I am pleased to include in this issue the following guest essay from David Ikenberry, Professor of Finance and Associate Dean for Executive Programs of the College of Business, The University of Illinois at Urbana-Champaign, who brings unique perspective on hedge funds and their particular role in the recent financial meltdown.
It’s funny when you come across phrases where their underlying meaning conflicts with what we know their commonsense interpretation to be. One such oxymoronic phrase in the financial world is the “Hedge Fund.” Hedging is normally thought of as reducing or limiting risk. We hedge our bets all the time when we buy insurance. The cost of hedging is one we willingly pay to avoid the economic shocks of life.
It’s striking then that that these two little, innocent words, hedge fund, have recently become the bane of our economic existence. Embattled leader, Edward Libby, CEO of AIG Corporation, recently conveyed to Congress that the insurance firm had grown into an internal hedge fund overexposed to market risk.
How did the concept of insurance and risk reduction get twisted into risk acceleration? In their earliest days, hedge funds were indeed risk reducing investments. Managers of these funds did what nearly all good investors do, they made what they felt were good investments. The hedge concept came about as managers used techniques to trim unwanted exposure to the broader markets that was otherwise necessary for holding their good investments. To accomplish this, these funds needed a legal structure allowing the risk reducing trades to happen, something that normally was not possible.
When we hear the phrase hedge fund, we should instead think of this rule structure. Yet the same financial agreements needed to reduce risk also allowed hedge funds to magnify it. Soon, managers would search for investment opportunities and use leverage to amplify those gains into what was intended to be handsome profit. After all, if hedging comes at a cost that reduces returns on average, leverage was a way to restore it. That lens of financial magnification was the distortion needed to transform us off the primrose path. And of course, if a little is good, a lot must be better.
Over time, many hedge funds used complex strategies to identify persistent pricing mistakes or anomalies in the marketplace. Others went on statistical scavenger hunts, looking for small discrepancies in our financial veneer.
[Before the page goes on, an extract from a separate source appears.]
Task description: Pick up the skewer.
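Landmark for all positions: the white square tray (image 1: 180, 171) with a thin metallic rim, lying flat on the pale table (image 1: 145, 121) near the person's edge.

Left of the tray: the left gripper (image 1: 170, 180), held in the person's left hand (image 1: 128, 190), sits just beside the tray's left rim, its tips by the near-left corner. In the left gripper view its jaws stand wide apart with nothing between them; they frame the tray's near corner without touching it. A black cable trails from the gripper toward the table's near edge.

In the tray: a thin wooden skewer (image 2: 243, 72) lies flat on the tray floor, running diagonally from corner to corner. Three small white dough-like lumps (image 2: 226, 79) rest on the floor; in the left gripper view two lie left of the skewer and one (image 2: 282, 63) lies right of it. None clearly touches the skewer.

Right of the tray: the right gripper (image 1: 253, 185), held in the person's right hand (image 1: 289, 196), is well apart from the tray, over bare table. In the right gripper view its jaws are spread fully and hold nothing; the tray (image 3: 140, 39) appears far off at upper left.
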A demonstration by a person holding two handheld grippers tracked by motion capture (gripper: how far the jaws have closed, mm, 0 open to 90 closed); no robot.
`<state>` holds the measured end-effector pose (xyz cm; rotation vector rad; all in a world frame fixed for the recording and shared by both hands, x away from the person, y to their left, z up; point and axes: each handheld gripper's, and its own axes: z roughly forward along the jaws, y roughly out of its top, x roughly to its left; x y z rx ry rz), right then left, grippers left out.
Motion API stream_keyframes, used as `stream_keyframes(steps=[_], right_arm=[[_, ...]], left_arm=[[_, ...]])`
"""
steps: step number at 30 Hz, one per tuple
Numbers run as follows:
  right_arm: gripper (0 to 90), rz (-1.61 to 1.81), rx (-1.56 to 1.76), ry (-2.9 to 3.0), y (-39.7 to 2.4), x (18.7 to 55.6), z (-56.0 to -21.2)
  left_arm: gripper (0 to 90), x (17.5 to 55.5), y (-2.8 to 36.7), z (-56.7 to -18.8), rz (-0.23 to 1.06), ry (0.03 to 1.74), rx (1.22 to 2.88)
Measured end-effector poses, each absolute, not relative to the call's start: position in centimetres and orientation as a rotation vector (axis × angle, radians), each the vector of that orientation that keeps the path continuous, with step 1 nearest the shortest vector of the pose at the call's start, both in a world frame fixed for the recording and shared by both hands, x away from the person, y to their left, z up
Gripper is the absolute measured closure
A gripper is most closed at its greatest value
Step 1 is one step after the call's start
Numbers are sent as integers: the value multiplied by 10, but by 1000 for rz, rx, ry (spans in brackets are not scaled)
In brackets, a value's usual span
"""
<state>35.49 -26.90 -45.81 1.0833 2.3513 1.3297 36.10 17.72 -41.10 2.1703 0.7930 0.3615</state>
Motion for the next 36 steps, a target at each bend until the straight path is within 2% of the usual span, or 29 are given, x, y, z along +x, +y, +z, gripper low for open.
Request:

As long as those relationships were stable, the strategies worked. But just as the optical magnifier can bring fire to the printed page, the same could occur for these funds.
If only a few such funds existed, these disturbances would not have affected all of us so broadly. However, many of our largest endowments, each pursuing good social purposes in their own right, were unknowingly walking around with these magnifying lenses, some with a lens in each hand. Many of our formerly grand investment institutions held similar positions. A blip in our economy diverted us from the key statistical assumptions needed in those hedge fund models – this was clearly the case at AIG. Boom, our economic world erupted in fire.